**WORK REQUIRED**
Reproduce exactly, from the data that follows, the line with "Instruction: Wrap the", the line with "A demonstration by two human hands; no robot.", and every line that lies between them.
(SUPPLIED INFORMATION begins)
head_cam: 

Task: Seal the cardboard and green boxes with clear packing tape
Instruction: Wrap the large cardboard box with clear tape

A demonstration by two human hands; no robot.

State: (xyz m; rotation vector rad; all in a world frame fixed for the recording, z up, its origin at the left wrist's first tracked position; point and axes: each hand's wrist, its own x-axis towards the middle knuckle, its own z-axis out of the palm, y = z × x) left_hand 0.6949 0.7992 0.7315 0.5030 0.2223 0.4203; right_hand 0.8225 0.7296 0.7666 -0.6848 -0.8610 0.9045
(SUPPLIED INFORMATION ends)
**ANSWER TO THIS TASK**
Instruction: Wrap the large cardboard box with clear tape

A demonstration by two human hands; no robot.

Nothing further remains in the output.